Os casos são absurdamente assustadores, uma dessas situações aconteceu no período do termino do ano letivo de 2019, quando duas adolescentes deram entrada no hospital totalmente embriagadas, as duas meninas uma de 13 e outra de 15 anos estavam ainda com a farda da escola. A conselheira Milca Ruíz, faz um alerta sobre as penalidades que podem ser aplicadas a quem flagrado oferecendo ou vendendo bebida alcoólica a menores de idade.


“Mesmo ciente que a venda de Bebidas Alcóolicas para adolescentes é crime, locais comerciais continuam vendendo Bebidas alcoólicas para adolescentes, principalmente aquelas bebidas quentes, compostas de vodka e Vulcano. Situação que será encaminhada ao Ministério Publico, eles estão comprando bebidas inclusive fardados”. Ressaltou Milca

Em outro caso, registrado em janeiro a situação é ainda mais absurda, três homens tentaram entrar em um motel com duas adolescentes (15 e 17), elas estavam totalmente embriagadas, após serem impedidos de entrar na portaria motel, eles simplesmente jogaram as menores para fora do carro.


“O dono do motel não deixou as adolescentes entrarem, visto que sabe que não era permitido, foi na hora que eles pegaram as adolescentes e jogaram elas na calçada, uma chegou a ficar com o braço bastante inchado e uma delas estava despida. O dono do estabelecimento percebeu o estado delas, ligou para ambulância e eles foram buscar as meninas, logo foi acionado o Conselho Tutelar e conseguimos fazer a identificação da família”. Disse Milca

Segundo Milca, esse caso fui noticiado ao Ministério Público, já que as adolescentes confirmaram a boate que estavam.

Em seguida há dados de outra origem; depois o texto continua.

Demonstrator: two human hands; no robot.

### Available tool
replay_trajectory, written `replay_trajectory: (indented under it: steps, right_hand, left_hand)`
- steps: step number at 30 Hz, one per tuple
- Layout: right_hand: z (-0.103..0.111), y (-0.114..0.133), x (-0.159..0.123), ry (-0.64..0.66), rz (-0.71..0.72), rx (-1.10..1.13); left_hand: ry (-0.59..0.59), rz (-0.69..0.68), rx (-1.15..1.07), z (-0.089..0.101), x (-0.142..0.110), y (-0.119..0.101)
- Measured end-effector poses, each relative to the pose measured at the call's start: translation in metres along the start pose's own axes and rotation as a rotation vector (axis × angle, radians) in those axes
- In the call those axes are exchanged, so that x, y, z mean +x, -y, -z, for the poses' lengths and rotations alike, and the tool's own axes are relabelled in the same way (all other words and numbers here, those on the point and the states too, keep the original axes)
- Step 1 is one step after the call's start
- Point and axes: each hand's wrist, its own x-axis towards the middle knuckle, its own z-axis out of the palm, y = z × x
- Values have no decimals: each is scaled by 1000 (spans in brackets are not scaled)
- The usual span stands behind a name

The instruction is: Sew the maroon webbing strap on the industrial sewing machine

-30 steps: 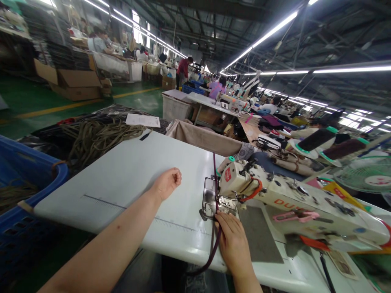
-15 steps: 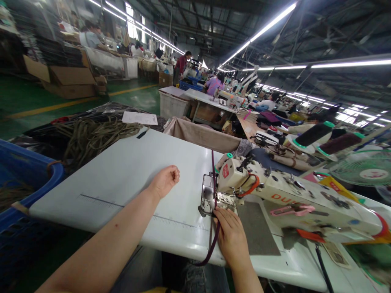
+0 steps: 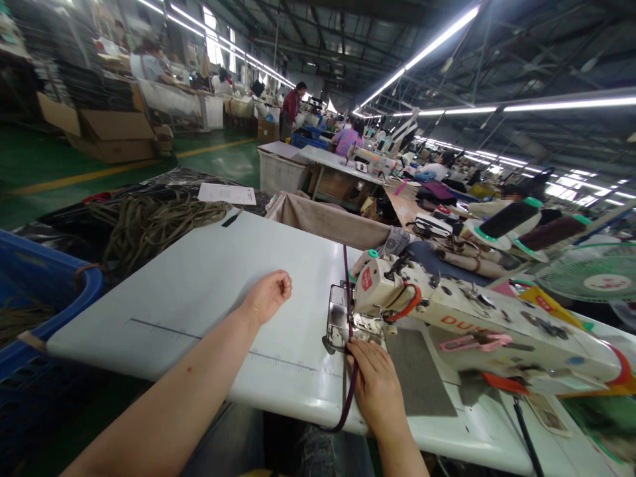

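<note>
A cream sewing machine (image 3: 447, 318) stands on a white table (image 3: 209, 291). A dark purple strap (image 3: 348, 291) runs under its presser foot and hangs off the table's near edge. My right hand (image 3: 375, 384) lies flat on the table just before the foot, fingers pressed on the strap. My left hand (image 3: 271, 295) rests further left on the bare tabletop, curled into a loose fist with nothing seen in it.
A blue plastic crate (image 3: 34, 285) stands at the left, with a heap of olive straps (image 3: 149, 222) behind it. A beige cloth bin (image 3: 328, 222) sits beyond the table. A green fan (image 3: 591, 275) and thread cones (image 3: 507, 222) are at right. Other workers sit far back.
The view has shifted slightly. Both hands stay where they were.
</note>
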Motion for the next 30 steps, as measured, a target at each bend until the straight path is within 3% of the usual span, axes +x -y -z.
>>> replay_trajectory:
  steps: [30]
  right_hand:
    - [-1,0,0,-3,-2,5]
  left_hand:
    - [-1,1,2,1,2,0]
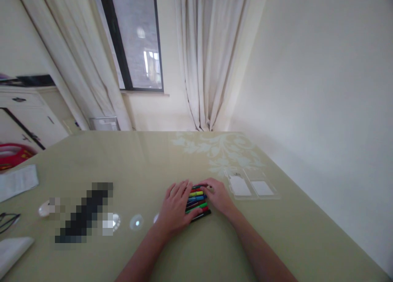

“O fato foi comunicado ao ministério público, visto que uma das adolescentes relata que estava em uma boate, e acredita que colocaram algo na sua bebida, porque provou apenas um pouco de bebida no copo e não lembra de mais nada, nem da situação no motel, nem do atendimento no hospital”. Ressaltou Milca

A conselheira alerta ainda para os cuidados que os pais devem tomar em relação aos filhos menores de idade, ficar atento a mudança de comportamento e sempre procurar a escola para saber o andamento dos filhos.


“Nós fazemos o trabalho de prevenção nas escolas, com palestras e encaminhamos para acompanhamento os adolescentes que vítimas desse tipo de situação, mas nós pedimos que os pais estejam atentos aos filhos, acompanhe o andamento deles na escola, se notar falta em excesso, baixo rendimento, desinteresse, isso pode ser um reflexo que eles estejam fugindo da escola”. Finalizou Milca.